╭──

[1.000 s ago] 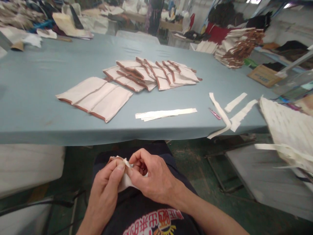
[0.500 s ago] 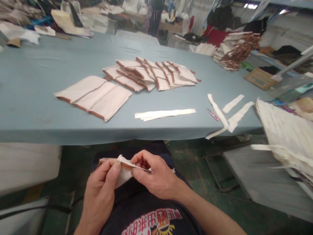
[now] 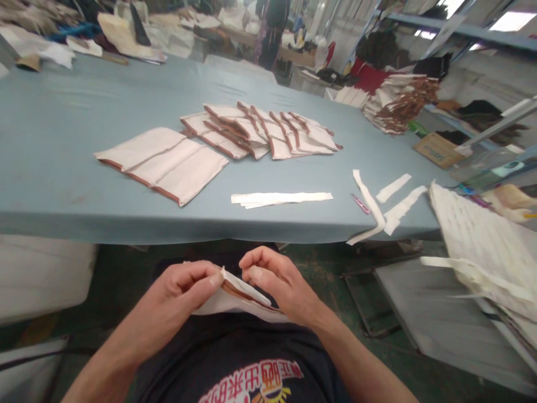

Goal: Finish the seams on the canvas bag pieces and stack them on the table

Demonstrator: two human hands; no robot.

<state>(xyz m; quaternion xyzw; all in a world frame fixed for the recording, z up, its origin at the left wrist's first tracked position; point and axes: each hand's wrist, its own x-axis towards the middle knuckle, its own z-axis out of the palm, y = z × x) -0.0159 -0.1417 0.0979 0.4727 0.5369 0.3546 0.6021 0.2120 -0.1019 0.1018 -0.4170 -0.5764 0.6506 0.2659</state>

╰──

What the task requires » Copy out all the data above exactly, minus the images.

Answer to this problem »
[1.000 s ago] 
[0.500 s ago] 
[now] 

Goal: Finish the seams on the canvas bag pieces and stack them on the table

Demonstrator: two human hands; no robot.

<state>(xyz m; quaternion xyzw; all in a world frame fixed for the recording, z up, its origin at the left wrist's first tracked position; point and axes: each hand's wrist, its own x-axis towards the middle knuckle, its own z-axis out of the palm, y = z × x) -0.0159 -0.1417 0.0979 0.4727 0.5369 0.3546 0.6021 0.2120 -0.1019 0.1018 -0.4170 -0.5764 0.6506 0.2659</state>

This answer requires nothing else.